Geyang Guo

Hi! I am Geyang Guo (郭歌扬). 👋 I’m a CS Ph.D. student at Georgia Tech, where I’m fortunately advised by Prof. Wei Xu and Prof. Alan Ritter. My research interest lies in natural language processing and machine learning, with a focus on LLM alignment.

Previously, I obtained my Bachelor’s degree from GSAI, Renmin University of China, and was honored to be advised by Prof. Wayne Xin Zhao. Also, I had a meaningful time at Microsoft Research Asia as a research intern, working with Dr. Xingxing Zhang.
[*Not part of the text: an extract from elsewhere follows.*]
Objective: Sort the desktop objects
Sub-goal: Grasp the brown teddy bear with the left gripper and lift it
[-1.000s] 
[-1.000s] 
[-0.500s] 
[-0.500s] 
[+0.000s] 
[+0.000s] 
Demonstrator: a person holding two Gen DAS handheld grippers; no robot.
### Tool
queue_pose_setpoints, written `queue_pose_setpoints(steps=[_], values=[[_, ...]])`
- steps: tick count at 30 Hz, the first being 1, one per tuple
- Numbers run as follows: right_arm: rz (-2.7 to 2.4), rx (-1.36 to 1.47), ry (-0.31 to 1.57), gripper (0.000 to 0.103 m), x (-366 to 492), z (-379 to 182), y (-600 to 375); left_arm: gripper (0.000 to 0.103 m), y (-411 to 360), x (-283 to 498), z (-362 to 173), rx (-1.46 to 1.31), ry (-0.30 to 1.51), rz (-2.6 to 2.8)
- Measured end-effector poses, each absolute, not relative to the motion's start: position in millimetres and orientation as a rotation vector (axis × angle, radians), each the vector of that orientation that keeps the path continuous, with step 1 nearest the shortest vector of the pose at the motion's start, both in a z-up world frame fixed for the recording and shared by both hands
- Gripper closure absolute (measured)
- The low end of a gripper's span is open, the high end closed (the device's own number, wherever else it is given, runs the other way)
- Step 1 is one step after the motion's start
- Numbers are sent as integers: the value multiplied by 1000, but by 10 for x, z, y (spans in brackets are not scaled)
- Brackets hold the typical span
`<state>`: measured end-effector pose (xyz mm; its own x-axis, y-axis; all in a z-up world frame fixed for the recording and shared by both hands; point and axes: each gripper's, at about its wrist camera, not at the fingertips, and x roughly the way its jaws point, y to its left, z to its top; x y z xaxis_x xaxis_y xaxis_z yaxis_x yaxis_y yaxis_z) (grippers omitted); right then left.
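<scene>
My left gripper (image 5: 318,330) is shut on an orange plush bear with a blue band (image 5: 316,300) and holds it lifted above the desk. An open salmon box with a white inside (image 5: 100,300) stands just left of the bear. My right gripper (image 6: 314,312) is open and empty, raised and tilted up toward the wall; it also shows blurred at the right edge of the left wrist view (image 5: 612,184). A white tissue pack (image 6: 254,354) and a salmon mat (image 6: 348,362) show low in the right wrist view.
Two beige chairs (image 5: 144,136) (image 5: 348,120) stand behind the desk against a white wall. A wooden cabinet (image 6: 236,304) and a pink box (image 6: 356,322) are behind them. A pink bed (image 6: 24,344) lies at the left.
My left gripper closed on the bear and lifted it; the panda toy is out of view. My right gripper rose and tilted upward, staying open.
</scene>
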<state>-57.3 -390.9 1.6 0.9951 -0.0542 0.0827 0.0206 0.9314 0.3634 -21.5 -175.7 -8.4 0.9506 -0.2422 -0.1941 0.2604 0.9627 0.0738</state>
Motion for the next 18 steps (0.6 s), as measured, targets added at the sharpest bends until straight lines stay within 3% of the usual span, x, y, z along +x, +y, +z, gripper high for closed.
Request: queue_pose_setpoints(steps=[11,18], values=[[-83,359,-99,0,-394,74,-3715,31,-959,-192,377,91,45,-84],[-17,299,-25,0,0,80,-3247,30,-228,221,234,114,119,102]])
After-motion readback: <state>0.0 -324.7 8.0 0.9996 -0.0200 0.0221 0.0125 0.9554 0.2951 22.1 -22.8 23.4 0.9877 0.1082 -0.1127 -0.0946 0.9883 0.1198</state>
Email: guogeyang at gatech.edu

selected publications

Preference Optimization for Reasoning with Pseudo Feedback

Fangkai Jiao, Geyang Guo, Xingxing Zhang, Nancy F. Chen, Shafiq Joty, and Furu Wei

In ICLR (Spotlight) , 2025

Abs arXiv Code

Preference optimization techniques, such as Direct Preference Optimization (DPO), are frequently employed to enhance the reasoning capabilities of large language models (LLMs) in domains like mathematical reasoning and coding, typically following supervised fine-tuning. These methods rely on high-quality labels for reasoning tasks to generate preference pairs; however, the availability of reasoning datasets with human-verified labels is limited. In this study, we introduce a novel approach to generate pseudo feedback for reasoning tasks by framing the labeling of solutions to reason problems as an evaluation against associated test cases. We explore two forms of pseudo feedback based on test cases: one generated by frontier LLMs and the other by extending self-consistency to multi-test-case. We conduct experiments on both mathematical reasoning and coding tasks using pseudo feedback for preference optimization, and observe improvements across both tasks. Specifically, using Mathstral-7B as our base model, we improve MATH results from 58.3 to 68.6, surpassing both NuminaMath-72B and GPT-4-Turbo-1106-preview. In GSM8K and College Math, our scores increase from 85.6 to 90.3 and from 34.3 to 42.3, respectively. Building on Deepseek-coder-7B-v1.5, we achieve a score of 24.6 on LiveCodeBench (from 21.1), surpassing Claude-3-Haiku.
Beyond Imitation: Leveraging Fine-grained Quality Signals for Alignment

Geyang Guo^*, Ranchi Zhao^*, Tianyi Tang, Xin Zhao, and Ji-Rong Wen

In ICLR , 2024

Abs arXiv Code

Alignment with human preference is a desired property of large language models (LLMs). Currently, the main alignment approach is based on reinforcement learning from human feedback (RLHF). Despite the effectiveness of RLHF, it is intricate to implement and train, thus recent studies explore how to develop alternative alignment approaches based on supervised fine-tuning (SFT). A major limitation of SFT is that it essentially does imitation learning, which cannot fully understand what are the expected behaviors. To address this issue, we propose an improved alignment approach named FIGA. Different from prior methods, we incorporate fine-grained (i.e., token or phrase level) quality signals that are derived by contrasting good and bad responses. Our approach has made two major contributions. Firstly, we curate a refined alignment dataset that pairs initial responses and the corresponding revised ones. Secondly, we devise a new loss function can leverage fine-grained quality signals to instruct the learning of LLMs for alignment. Extensive experiments have demonstrated the effectiveness of our approaches by comparing a number of competitive baselines.
Towards effective ancient chinese translation: Dataset, model, and evaluation

Geyang Guo, Jiarong Yang, Fengyuan Lu, Jiaxin Qin, Tianyi Tang, and Wayne Xin Zhao

In NLPCC , 2023

Abs arXiv Code

Interpreting ancient Chinese has been the key to comprehending vast Chinese literature, tradition, and civilization. In this paper, we propose Erya for ancient Chinese translation. From a dataset perspective, we collect, clean, and classify ancient Chinese materials from various sources, forming the most extensive ancient Chinese resource to date. From a model perspective, we devise Erya training method oriented towards ancient Chinese. We design two jointly-working tasks: disyllabic aligned substitution (DAS) and dual masked language model (DMLM). From an evaluation perspective, we build a benchmark to judge ancient Chinese translation quality in different scenarios and evaluate the ancient Chinese translation capacities of various existing models. Our model exhibits remarkable zero-shot performance across five domains, with over +12.0 BLEU against GPT-3.5 models and better human evaluation results than ERNIE Bot. Subsequent fine-tuning further shows the superior transfer capability of Erya model with +6.2 BLEU gain.